**WHAT YOU HAVE TO DO:** Keeping each line intact, print the whole listing.

=== Begin Enclosure ===

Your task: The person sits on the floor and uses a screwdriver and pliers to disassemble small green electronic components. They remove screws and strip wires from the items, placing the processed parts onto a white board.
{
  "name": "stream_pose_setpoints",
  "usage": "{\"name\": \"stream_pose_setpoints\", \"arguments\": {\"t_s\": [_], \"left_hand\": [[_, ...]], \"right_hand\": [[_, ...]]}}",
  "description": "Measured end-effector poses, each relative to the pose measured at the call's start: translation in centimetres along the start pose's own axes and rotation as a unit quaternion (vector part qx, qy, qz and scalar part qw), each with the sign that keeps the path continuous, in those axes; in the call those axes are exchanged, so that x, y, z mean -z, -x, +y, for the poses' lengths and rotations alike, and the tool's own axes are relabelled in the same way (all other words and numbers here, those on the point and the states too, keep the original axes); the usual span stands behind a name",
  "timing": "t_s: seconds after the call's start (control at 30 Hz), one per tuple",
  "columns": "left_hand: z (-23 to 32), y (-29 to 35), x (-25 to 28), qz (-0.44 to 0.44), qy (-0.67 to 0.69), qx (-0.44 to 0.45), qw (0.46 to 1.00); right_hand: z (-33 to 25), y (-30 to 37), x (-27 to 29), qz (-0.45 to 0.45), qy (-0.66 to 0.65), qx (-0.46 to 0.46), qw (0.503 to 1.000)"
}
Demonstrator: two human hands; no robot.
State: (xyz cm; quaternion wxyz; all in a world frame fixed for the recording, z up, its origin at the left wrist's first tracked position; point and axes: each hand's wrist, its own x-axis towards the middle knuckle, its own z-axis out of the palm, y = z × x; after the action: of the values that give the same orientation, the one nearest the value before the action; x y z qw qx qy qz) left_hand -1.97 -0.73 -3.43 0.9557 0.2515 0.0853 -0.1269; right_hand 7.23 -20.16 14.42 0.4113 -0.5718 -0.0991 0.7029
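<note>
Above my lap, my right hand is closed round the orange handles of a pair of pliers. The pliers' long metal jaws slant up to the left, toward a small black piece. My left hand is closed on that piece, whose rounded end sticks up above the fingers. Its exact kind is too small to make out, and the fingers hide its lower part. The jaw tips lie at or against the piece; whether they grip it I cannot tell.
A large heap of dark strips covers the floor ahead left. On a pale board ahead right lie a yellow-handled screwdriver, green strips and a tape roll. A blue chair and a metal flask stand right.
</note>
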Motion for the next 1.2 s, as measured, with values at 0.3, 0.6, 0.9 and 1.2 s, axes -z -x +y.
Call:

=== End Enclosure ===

**TASK RESPONSE:**
Your task: The person sits on the floor and uses a screwdriver and pliers to disassemble small green electronic components. They remove screws and strip wires from the items, placing the processed parts onto a white board.
{
  "name": "stream_pose_setpoints",
  "usage": "{\"name\": \"stream_pose_setpoints\", \"arguments\": {\"t_s\": [_], \"left_hand\": [[_, ...]], \"right_hand\": [[_, ...]]}}",
  "description": "Measured end-effector poses, each relative to the pose measured at the call's start: translation in centimetres along the start pose's own axes and rotation as a unit quaternion (vector part qx, qy, qz and scalar part qw), each with the sign that keeps the path continuous, in those axes; in the call those axes are exchanged, so that x, y, z mean -z, -x, +y, for the poses' lengths and rotations alike, and the tool's own axes are relabelled in the same way (all other words and numbers here, those on the point and the states too, keep the original axes); the usual span stands behind a name",
  "timing": "t_s: seconds after the call's start (control at 30 Hz), one per tuple",
  "columns": "left_hand: z (-23 to 32), y (-29 to 35), x (-25 to 28), qz (-0.44 to 0.44), qy (-0.67 to 0.69), qx (-0.44 to 0.45), qw (0.46 to 1.00); right_hand: z (-33 to 25), y (-30 to 37), x (-27 to 29), qz (-0.45 to 0.45), qy (-0.66 to 0.65), qx (-0.46 to 0.46), qw (0.503 to 1.000)"
}
Demonstrator: two human hands; no robot.
State: (xyz cm; quaternion wxyz; all in a world frame fixed for the recording, z up, its origin at the left wrist's first tracked position; point and axes: each hand's wrist, its own x-axis towards the middle knuckle, its own z-axis out of the palm, y = z × x; after the action: of the values that give the same orientation, the one nearest the value before the action; x y z qw qx qy qz) left_hand -1.97 -0.73 -3.43 0.9557 0.2515 0.0853 -0.1269; right_hand 7.23 -20.16 14.42 0.4113 -0.5718 -0.0991 0.7029
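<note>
Above my lap, my right hand is closed round the orange handles of a pair of pliers. The pliers' long metal jaws slant up to the left, toward a small black piece. My left hand is closed on that piece, whose rounded end sticks up above the fingers. Its exact kind is too small to make out, and the fingers hide its lower part. The jaw tips lie at or against the piece; whether they grip it I cannot tell.
A large heap of dark strips covers the floor ahead left. On a pale board ahead right lie a yellow-handled screwdriver, green strips and a tape roll. A blue chair and a metal flask stand right.
</note>
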Motion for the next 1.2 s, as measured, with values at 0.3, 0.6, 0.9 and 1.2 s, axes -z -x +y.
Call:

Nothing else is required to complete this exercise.